This exercise can be introduced once the horse has established a balanced, true canter. True canter is when the horse leads with the inside foreleg, for example, cantering on the left rein the left foreleg would be the leading leg.
The sequence of footfalls on the left rein would be: off hind, near hind and off fore together followed by the near fore, not forgetting the moment of suspension when all legs are off the ground. The horse should be able to increase and decrease the stride within the gait. Both the rider and the horse need to have a clear understanding of the canter aids - so if the rider asks correctly the horse should produce the correct lead when asked anywhere in the school, for example on straight lines and in corners.
On the right rein:
* A slight flexion to the inside (right).
* Inside leg well forward at the girth to maintain impulsion, inside hip slightly forward keeping more weight onto the inside stirrup.

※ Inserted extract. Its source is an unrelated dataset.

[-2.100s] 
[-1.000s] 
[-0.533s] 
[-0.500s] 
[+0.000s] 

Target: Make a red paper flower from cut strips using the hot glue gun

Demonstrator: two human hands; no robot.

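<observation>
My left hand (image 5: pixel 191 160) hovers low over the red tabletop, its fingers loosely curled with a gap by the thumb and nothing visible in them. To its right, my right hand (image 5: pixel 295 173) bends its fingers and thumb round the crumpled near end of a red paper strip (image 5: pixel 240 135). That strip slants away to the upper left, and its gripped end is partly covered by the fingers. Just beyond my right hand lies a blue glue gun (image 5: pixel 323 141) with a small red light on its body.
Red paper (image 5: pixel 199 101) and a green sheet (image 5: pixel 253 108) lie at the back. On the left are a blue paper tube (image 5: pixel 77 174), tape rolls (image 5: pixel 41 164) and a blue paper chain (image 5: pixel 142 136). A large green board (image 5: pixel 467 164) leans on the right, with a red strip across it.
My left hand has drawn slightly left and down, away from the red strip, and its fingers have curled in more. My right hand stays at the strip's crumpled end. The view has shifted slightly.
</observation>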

* Outside rein guards the outside shoulder and allows the bend.
* Outside leg is slightly further back to control the quarters.

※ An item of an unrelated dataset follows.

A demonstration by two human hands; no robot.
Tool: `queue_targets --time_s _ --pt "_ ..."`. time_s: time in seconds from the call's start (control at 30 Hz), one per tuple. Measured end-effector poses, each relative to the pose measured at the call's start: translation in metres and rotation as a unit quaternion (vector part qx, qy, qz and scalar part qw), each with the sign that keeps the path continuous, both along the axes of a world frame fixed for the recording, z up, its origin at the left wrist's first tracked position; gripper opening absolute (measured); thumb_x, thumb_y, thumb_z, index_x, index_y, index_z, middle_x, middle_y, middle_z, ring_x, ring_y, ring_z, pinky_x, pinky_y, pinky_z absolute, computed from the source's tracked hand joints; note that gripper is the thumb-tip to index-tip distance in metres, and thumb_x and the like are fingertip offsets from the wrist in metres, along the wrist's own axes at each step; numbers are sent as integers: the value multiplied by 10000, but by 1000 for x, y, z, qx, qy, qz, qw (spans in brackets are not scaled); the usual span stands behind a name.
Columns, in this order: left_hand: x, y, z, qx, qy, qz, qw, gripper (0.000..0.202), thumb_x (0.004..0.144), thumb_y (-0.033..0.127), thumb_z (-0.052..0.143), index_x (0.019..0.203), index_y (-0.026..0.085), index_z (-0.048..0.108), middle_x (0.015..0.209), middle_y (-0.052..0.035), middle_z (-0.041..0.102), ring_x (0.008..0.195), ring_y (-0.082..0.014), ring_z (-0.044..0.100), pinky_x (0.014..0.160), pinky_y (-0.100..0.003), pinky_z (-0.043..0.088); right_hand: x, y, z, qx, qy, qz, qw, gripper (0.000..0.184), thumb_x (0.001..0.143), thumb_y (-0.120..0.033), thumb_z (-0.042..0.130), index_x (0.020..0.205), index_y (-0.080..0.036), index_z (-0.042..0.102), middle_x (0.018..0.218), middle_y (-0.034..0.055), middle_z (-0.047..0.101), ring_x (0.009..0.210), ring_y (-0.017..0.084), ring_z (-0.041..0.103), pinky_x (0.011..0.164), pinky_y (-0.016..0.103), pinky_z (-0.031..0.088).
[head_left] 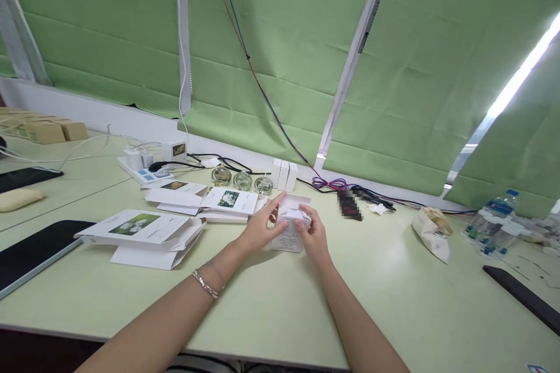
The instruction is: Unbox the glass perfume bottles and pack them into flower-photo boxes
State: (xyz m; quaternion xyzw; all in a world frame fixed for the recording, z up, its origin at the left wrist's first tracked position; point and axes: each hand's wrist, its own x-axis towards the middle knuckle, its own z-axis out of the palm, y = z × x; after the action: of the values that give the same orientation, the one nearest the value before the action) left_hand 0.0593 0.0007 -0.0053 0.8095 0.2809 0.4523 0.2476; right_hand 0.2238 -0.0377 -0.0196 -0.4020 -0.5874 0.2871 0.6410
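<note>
Between my two hands stands a small white cardboard box (287, 240) with fine print on its near face and its top flap raised at the back. My left hand (261, 226) grips its left side, thumb on the near top edge. On the right side, my right hand (314, 235) holds the box too, its thumb and fingers at the top opening. What lies inside the box cannot be made out. Flattened white cartons with flower pictures, such as the front carton (175, 230), lie left of my hands. Behind them sit three round glass bottles (242, 180).
Three small white boxes (283, 175) stand by the wall. A power strip (146, 175) with chargers and cables is at the back left, a tablet (39, 250) at the left. Rightward are a cloth pouch (431, 232), water bottles (494, 218) and a dark flat bar (522, 297).
</note>
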Motion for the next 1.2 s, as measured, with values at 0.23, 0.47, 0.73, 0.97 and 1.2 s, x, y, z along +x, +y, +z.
queue_targets --time_s 0.23,0.47,0.73,0.97,1.2 --pt "-2 -1 5 11 60 -45 997 401 834 389 515 1206 241 489 1069 -60 523 897 -201 507 717 -297 449 14 -6 14 13 -151 40 988 299 751 -414 629 976 -229 561 994 48 562 927 208 547 742 300 450" --pt "0 -2 6 -28 -62 -34 997 266 783 412 553 912 223 419 933 -15 439 835 -165 480 665 -261 456 11 -4 10 -28 -36 15 999 430 670 -450 686 872 -255 359 829 -36 500 644 120 509 555 229 438" --pt "-1 4 6 -66 -84 16 994 225 863 412 407 840 202 487 850 -19 497 770 -164 522 644 -273 475 11 -2 5 -51 -25 -30 998 387 693 -450 665 882 -243 399 898 -10 514 683 122 534 532 219 450" --pt "0 -4 9 44 -31 53 997 253 819 419 524 857 180 597 1053 -85 432 1072 -242 456 888 -364 442 11 2 -3 -71 -21 24 997 571 636 -392 730 1067 -267 377 922 8 611 760 166 630 651 302 532" --pt "-1 1 8 -6 -98 -16 995 265 812 438 547 743 184 573 948 -65 507 935 -209 531 793 -348 482 6 5 -6 -91 -95 123 984 583 618 -414 734 1111 -183 525 1010 89 683 925 260 648 773 417 524"
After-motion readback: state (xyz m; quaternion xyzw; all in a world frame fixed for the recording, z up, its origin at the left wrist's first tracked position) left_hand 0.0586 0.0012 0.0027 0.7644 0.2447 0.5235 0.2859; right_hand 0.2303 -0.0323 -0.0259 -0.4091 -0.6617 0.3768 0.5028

* The rider must keep his weight central and over the leading leg.
Setting up the counter canter exercise - Remember Counter canter is when a horse is cantering on the opposite lead to the direction it is going in. So the horse will be on the left leg whilst cantering on the right rein.
* Establish an active, balanced canter.
* Coming out of the corner ride a shallow loop, no more than three metres over E and B.
* As your horse becomes confident and maintains his balance, increase the size of the loop, building up to 10 metres. The steeper the loop the more engagement (collection) is required.
Once established you can ride counter canter around the arena on both the left and right rein. Ride 20m circles in counter canter, or ride across the diagonal in canter, changing the rein and continuing in counter canter. Counter canter is good preparation for eventually riding flying changes.
* Asking for too much flexion (neck bend) - better to keep a straight head and neck until the horse is more established in this work.
* Poor outside rein contact causing horse to lose the outside shoulder (too much neck bend) and restricting the inside hind stepping through.
* The rider's weight slipping to the outside, causing the horse to lose his balance, change leg or go disunited. The rider's weight must remain central at all times.
* Asking for too much too soon and as a result the horse loses balance and confidence.
* Deterioration in the quality of the canter.
* Inaccurate riding resulting in poor use of the school.
If the exercise starts to deteriorate, ride out of it and set it up again!